What Happens When Professors Have Valuable Inventions?
You are a faculty member at a research university and you have made a significant breakthrough. More specifically, you are on the verge of what might be loosely called an “invention.” It could be anything—a chemical formula, a gene, a medical test or therapy, an engineering advance, or even a method of financial analysis. But its defining elements are that it is new and that it has a potentially useful, real-world application.
So what do you do next? The answer is simple, unequivocal, and unavoidable: Read your university’s patent and invention policy. (It might also be called an intellectual property policy or a technology transfer policy.) In all probability, it became part of your terms and conditions of employment when you were hired.
You might not like what you see, at least initially. (The policy of the University of North Carolina at Chapel Hill, which is typical of those at large research universities, can be viewed here.) Your first duty is probably to disclose the invention to the university. You will then be reminded that the university claims ownership of all faculty inventions made within the scope of the faculty member’s work, on university time, with university-administered funding, or in university facilities. Any one of these conditions usually suffices to create university ownership under the policy.
The next step will be for the university to decide whether it wants your invention. If it doesn’t, you can probably have the invention assigned back to you. If the university decides to seek a patent, you will be obligated to cooperate in the process (the university will pay the lawyers) and ultimately to assign any issued patent to the university. The university may also impose some limits on your ability to publish. It won’t prohibit publication, but it may make you delay. This is because in the United States, you have only a year to apply for a patent after publishing the invention, while in many foreign systems publishing before patenting is an absolute bar. So you should disclose before publishing.
The university will then make a critical decision: how to exploit the patent. It might decide to transfer the patent to a private company in exchange for future royalties, to go into a partnership with a private company, or to keep the patent and grant one or more licenses. Transferring the patent—or granting a single exclusive license—is attractive to universities because it also transfers the duty to defend the patent against validity challenges and enforce it against infringers.
None of this sounds very promising to you, but remember that you might find a way to be part of all this. Universities sometimes transfer patents to start-up companies that are established by or include the faculty inventor. (Financing start-ups is a topic that we’ll address in a subsequent post in the Bench to Market Series.) Even if the patent goes to an established company, that company might be eager to engage the inventor as a consultant. Whether you can do such outside consulting, and how much, is yet another issue on which you need to consult your faculty policies—they’re part of your contract.
Regardless of the direction the university chooses, you should get paid a percentage of the university’s net income (after it recovers the costs of patenting).
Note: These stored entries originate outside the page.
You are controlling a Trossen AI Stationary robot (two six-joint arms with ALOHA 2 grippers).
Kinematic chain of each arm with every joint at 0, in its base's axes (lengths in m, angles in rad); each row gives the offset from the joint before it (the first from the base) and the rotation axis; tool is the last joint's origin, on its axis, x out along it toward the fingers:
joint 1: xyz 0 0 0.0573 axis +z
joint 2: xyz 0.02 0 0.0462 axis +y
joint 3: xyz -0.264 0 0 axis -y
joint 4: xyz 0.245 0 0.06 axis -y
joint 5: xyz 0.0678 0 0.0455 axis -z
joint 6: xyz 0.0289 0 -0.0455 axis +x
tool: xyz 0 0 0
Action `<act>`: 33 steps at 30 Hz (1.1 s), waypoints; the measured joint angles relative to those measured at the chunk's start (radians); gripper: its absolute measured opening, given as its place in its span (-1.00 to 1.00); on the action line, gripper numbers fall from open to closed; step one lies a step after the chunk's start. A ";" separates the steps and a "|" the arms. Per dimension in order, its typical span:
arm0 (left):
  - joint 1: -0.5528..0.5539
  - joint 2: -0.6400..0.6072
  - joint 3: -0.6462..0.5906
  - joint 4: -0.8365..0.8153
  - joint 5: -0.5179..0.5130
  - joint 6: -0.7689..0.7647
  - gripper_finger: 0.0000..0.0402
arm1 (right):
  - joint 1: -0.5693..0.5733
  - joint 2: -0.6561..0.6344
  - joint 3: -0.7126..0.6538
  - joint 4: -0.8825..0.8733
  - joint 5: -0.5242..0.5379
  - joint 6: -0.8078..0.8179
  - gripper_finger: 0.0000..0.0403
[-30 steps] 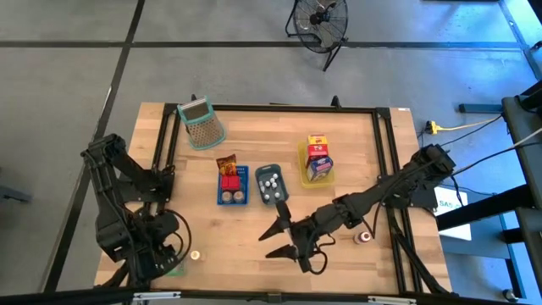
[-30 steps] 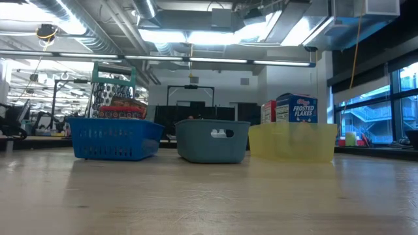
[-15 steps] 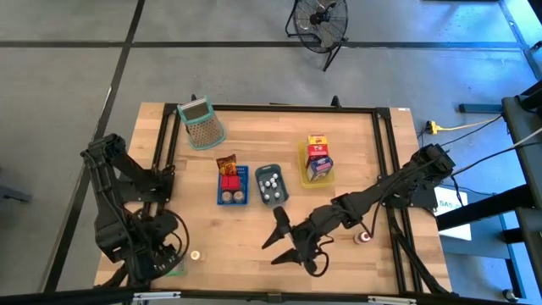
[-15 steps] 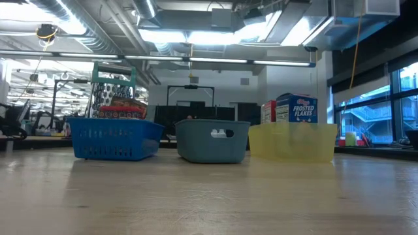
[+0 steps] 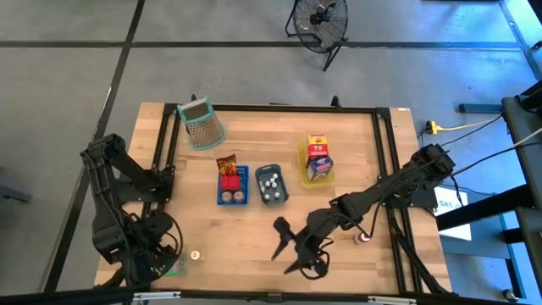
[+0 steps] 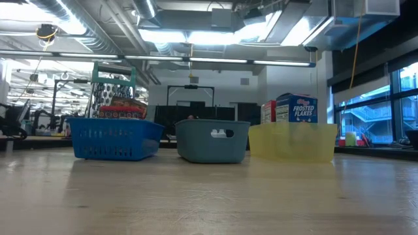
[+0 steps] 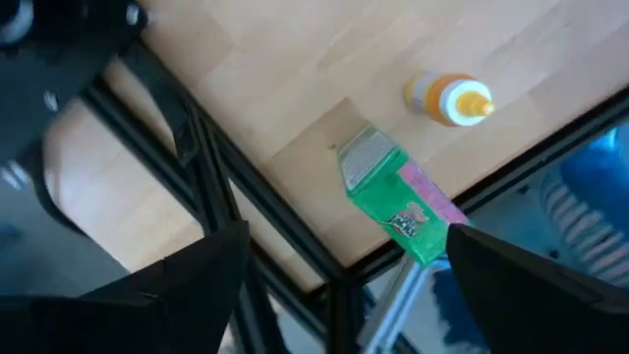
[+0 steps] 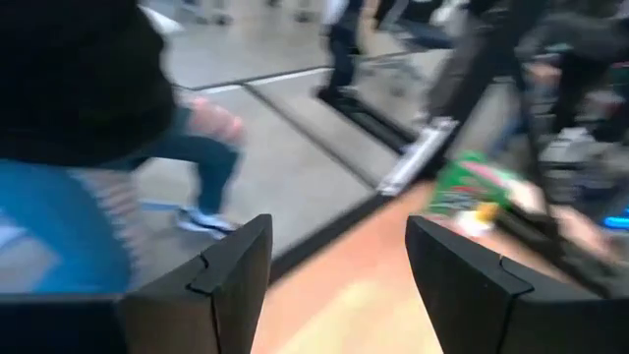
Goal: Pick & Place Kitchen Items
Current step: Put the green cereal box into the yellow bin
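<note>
Below, at seven o'clock, the left gripper [image 7: 339,270] hangs open over a green carton [image 7: 398,206], apparently ready to grasp; right gripper [image 5: 288,250] open, empty.

Green carton [image 7: 398,202] flat at table edge; small orange-capped jar [image 7: 448,98] nearby

Place: a robotics lab or workshop in a large industrial hall.
Ceiling: exposed ducts [image 6: 196,16] and pipes with long strip lights [image 6: 215,61].
Floor: bare grey concrete [image 5: 254,76] marked with dark lines; a standing fan [image 5: 320,21] on it.
Surface: a wooden bench top [image 5: 254,144] in a black metal frame, with cables [image 5: 474,125] running beside it.
Background: large windows [image 6: 385,108] and racks of equipment [image 6: 39,121].
</note>
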 joint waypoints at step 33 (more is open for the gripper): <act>0.049 0.120 -0.003 0.219 0.092 -0.185 0.72 | 0.235 0.000 0.000 -0.101 -0.246 0.083 0.17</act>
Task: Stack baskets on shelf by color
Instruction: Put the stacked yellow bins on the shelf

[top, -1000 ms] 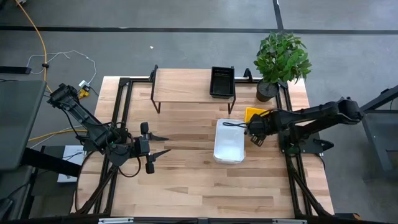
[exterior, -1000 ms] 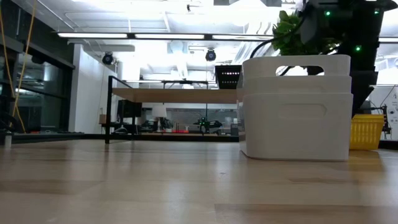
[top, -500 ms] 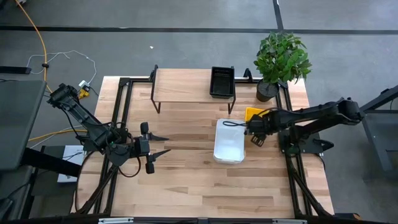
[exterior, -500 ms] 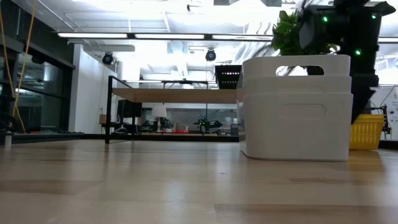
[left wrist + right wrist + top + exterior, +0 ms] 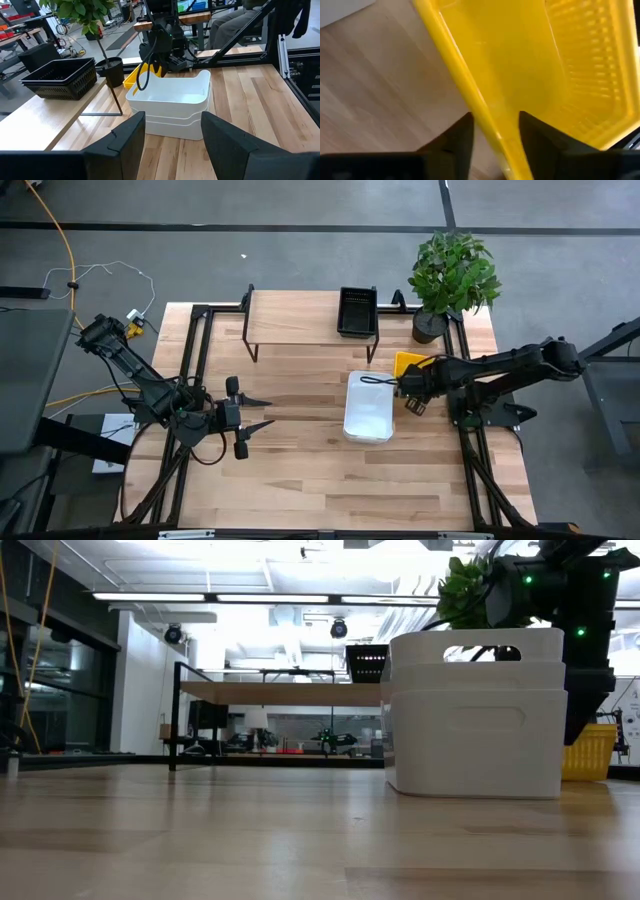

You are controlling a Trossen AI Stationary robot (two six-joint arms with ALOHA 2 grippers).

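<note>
Two white baskets (image 5: 368, 408) stand nested on the table, right of centre. Just right of them stands a yellow basket (image 5: 408, 363). A black basket (image 5: 357, 310) rests on the right end of the shelf (image 5: 295, 318). My right gripper (image 5: 407, 387) hangs over the yellow basket's rim (image 5: 485, 112), open and pointing down, with one finger on each side of that rim. I cannot see that it touches. My left gripper (image 5: 268, 412) is open and waits over the table's left half, pointing at the white baskets (image 5: 172, 102).
A potted plant (image 5: 450, 275) stands at the far right corner, behind the yellow basket. The shelf top left of the black basket is bare wood. Black frame rails run along both table sides. The near half of the table (image 5: 330, 480) holds nothing.
My right gripper has come down behind the white baskets toward the yellow basket, as the low view shows. The baskets have stayed where they were.
</note>
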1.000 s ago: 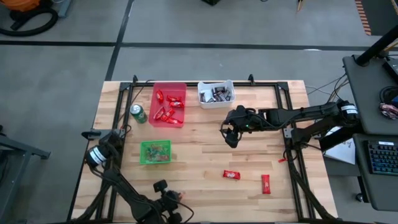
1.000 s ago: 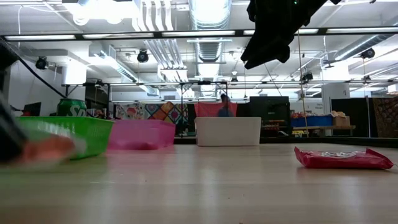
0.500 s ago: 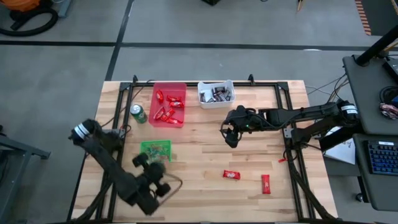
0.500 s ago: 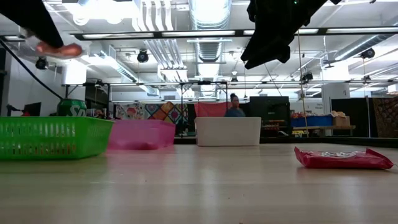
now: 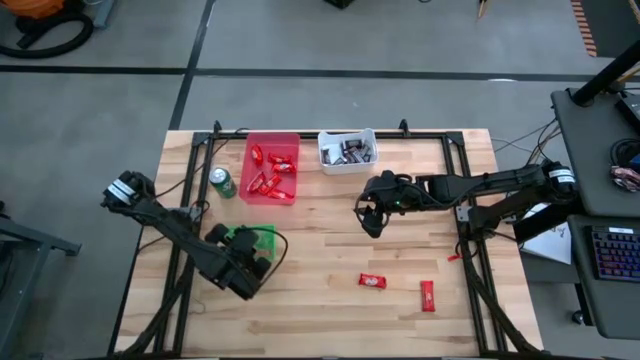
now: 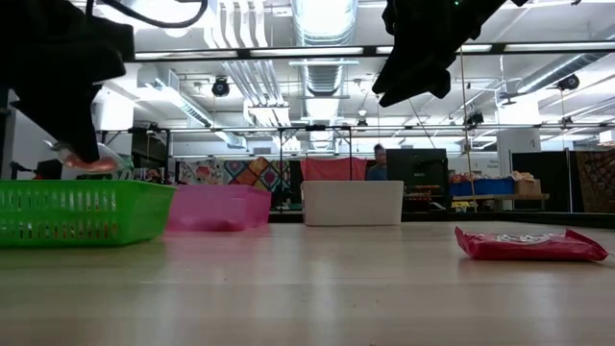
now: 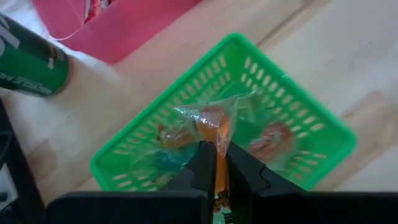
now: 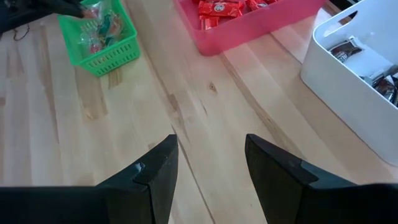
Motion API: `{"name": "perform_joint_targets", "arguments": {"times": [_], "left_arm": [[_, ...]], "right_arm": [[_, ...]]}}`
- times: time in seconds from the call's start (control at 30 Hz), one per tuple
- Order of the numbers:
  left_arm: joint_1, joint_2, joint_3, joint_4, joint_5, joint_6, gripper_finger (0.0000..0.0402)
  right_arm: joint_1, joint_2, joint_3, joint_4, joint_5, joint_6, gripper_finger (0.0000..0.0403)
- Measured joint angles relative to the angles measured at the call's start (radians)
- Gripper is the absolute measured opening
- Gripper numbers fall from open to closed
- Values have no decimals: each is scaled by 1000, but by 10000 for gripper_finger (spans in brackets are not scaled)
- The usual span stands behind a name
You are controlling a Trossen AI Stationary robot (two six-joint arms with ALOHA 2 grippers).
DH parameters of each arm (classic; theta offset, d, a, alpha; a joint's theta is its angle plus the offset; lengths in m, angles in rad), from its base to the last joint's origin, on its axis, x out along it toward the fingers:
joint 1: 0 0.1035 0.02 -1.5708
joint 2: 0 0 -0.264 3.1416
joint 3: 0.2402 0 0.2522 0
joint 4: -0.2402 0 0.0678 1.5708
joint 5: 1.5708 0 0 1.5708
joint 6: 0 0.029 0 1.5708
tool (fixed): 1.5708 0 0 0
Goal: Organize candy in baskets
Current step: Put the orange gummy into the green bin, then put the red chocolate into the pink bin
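Observation:
My left gripper (image 7: 221,163) is shut on an orange candy in a clear wrapper (image 7: 211,121), just above the small green basket (image 7: 298,93). The basket holds several clear-wrapped sweets. In the low view the candy (image 6: 86,164) hangs a little above the green basket's rim (image 6: 115,187). My right gripper (image 8: 208,168) is open and empty, hovering over the table's middle (image 5: 370,215). The red basket (image 5: 271,167) holds red bars and the white basket (image 5: 347,151) holds dark mini bars. Two red bars (image 5: 372,281) (image 5: 427,295) lie flat on the table. My left gripper pinches the orange candy (image 7: 222,140) between its two fingers, coming from above and pointing down. The clear wrapper spreads out past the fingertips. The candy is lifted clear and hangs over the green basket.
A green soda can (image 5: 221,183) stands left of the red basket. A black frame rail (image 5: 460,200) runs along the table's sides. Bare wood lies between the baskets and the two loose red bars, one of which shows in the low view (image 6: 531,244).
My left gripper has lifted the orange candy off the table near the front edge. It has carried the candy up and toward the far edge, then come down over the green basket. It has stayed shut on the candy throughout.

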Motion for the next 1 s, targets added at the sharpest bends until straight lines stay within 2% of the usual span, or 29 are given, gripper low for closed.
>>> {"name": "perform_joint_targets", "arguments": {"times": [0.2,0.4,0.57,0.67,0.8,1.0], "left_arm": [[0,-4,-12,-1,19,24,34],[0,-6,-5,-5,19,74,94],[0,-28,26,-15,12,123,134],[0,-39,74,-20,-12,206,144],[2,-41,160,-34,-39,361,145],[2,-41,275,26,-191,634,140]], "right_arm": [[0,0,0,-1,0,10,178],[0,0,0,0,-9,19,178],[0,0,10,-14,-106,36,178],[11,-2,12,-19,-181,63,178],[51,-1,12,-70,-214,115,178],[155,0,1,-153,-205,69,178]]}}
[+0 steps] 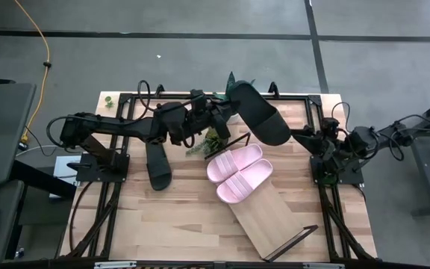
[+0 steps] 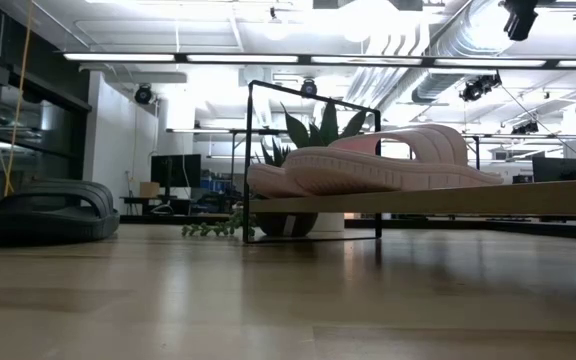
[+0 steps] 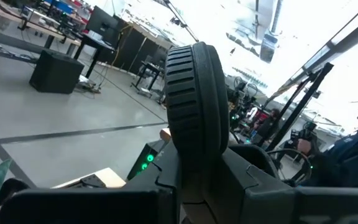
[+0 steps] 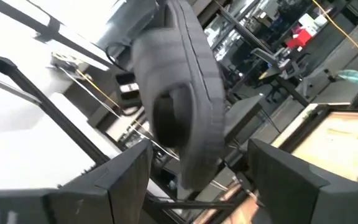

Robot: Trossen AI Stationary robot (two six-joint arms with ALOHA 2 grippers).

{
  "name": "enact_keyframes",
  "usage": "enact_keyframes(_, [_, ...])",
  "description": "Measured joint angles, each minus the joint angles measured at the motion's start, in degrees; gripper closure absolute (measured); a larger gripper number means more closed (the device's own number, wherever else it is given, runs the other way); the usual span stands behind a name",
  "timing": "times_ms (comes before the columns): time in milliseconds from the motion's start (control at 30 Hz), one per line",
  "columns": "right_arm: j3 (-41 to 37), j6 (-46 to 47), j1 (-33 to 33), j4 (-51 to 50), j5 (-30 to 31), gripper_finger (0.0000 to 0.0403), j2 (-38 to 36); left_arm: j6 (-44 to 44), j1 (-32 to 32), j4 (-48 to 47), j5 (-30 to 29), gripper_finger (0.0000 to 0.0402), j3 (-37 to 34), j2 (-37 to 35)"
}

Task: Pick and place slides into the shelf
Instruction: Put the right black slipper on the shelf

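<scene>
On the light-wood table (image 1: 170,209), you have one black slide (image 1: 260,113) held in the air just beyond the far end of the shelf (image 1: 271,217).

Your left gripper (image 1: 226,110) is clamped on that slide's end nearest the plant (image 1: 207,142); from there its long axis runs toward the right gripper (image 1: 313,142), which stands just off the slide's other end, fingers spread wide and holding nothing. The shelf lies aslant, and the slide lies roughly along the same line. Two pink slides (image 1: 237,172) already lie side by side on the shelf's far end, pointing across it. The other black slide (image 1: 157,166) lies on the table left of the shelf, nearest your left arm.
</scene>
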Motion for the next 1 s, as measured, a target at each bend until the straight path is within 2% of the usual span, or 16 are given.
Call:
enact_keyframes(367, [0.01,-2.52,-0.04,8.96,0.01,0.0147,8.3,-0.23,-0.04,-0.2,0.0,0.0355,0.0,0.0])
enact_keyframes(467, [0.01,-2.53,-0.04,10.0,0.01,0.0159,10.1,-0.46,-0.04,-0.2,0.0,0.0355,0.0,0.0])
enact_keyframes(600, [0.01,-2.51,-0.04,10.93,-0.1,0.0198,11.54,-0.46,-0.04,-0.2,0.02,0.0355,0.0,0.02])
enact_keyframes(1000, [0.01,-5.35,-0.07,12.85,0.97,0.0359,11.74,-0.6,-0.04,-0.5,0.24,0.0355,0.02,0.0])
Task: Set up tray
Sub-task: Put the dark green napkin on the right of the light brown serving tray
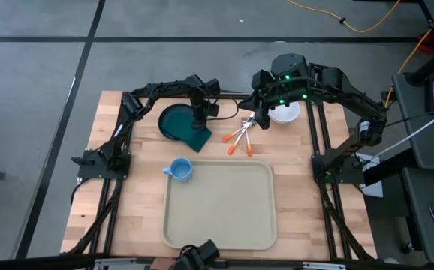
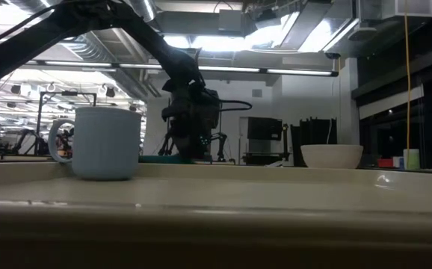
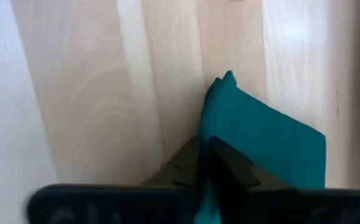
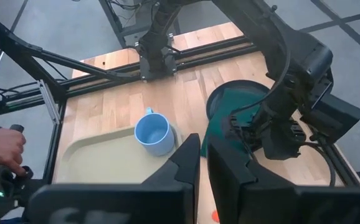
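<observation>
- The left gripper (image 3: 206,163) had its fingers pinched narrow on the edge of the dark green napkin (image 3: 261,143), which lay on the wooden table (image 1: 127,210) against the teal plate (image 1: 173,120).
- The right gripper (image 1: 256,120) hung over the orange-handled cutlery (image 1: 239,137), just beside the white bowl (image 1: 284,112), its fingers drawn nearly together, holding nothing that could be seen.
- The tray (image 1: 221,204) sat well apart from both pairs of fingers, at the table's near edge.
- The blue mug (image 1: 180,169) stood touching the tray's corner.

Beige tray (image 1: 221,206) flat at table's near edge
</observation>
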### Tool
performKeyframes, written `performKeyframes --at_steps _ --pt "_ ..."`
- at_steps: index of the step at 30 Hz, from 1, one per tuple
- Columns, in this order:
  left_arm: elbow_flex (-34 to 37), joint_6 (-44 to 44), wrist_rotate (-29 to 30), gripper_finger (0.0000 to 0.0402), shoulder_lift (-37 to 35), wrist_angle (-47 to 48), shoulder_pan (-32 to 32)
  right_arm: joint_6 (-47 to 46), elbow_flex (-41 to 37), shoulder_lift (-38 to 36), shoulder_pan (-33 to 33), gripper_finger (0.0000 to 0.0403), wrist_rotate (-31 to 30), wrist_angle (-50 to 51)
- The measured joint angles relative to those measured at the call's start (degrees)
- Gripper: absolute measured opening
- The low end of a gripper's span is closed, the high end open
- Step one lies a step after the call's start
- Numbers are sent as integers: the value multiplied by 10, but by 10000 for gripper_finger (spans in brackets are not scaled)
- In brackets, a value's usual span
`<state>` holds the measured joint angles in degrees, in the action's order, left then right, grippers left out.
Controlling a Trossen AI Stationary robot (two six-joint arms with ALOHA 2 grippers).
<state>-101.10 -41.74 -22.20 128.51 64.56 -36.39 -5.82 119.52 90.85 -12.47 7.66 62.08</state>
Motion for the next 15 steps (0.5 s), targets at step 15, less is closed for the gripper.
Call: performKeyframes --at_steps 15 --pt "-60 -7 -30 2 -2 62 0 5 0 0 0 35 0 0"
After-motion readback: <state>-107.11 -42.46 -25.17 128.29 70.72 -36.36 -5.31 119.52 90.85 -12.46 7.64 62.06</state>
At UNC-CH, for example, the university’s royalty income is divided 40% to the inventor[s], 40% to the inventor[s]’ department[s], and 20% to support the technology office. Where there are co-inventors (a technical term under patent law), your university will probably honor any revenue-sharing agreement you’ve made, or divide the inventors’ share equally as a default. And I know you’re all honorable people, but let me remind you anyway: do right by the graduate students. If they qualify legally as co-inventors, they may have a legal entitlement to an equal share; if not, consider what a fair share would be.
A final point to consider is the rights of the federal government. If the research leading to the invention is federally funded, then, under the Bayh-Dole Act, the government has a right to “march in” and exploit a promising invention if the university doesn’t—a right that is very rarely exercised. Federal funding may also secure for the funding government agency a non-exclusive license to use the invention. But it is important to remember that government funding does not automatically put an invention into the public domain. On the contrary, it is federal policy to encourage public-private cooperation to exploit technology for profit.
So invent, disclose—before publishing—and cooperate. And don’t spend it all in one place.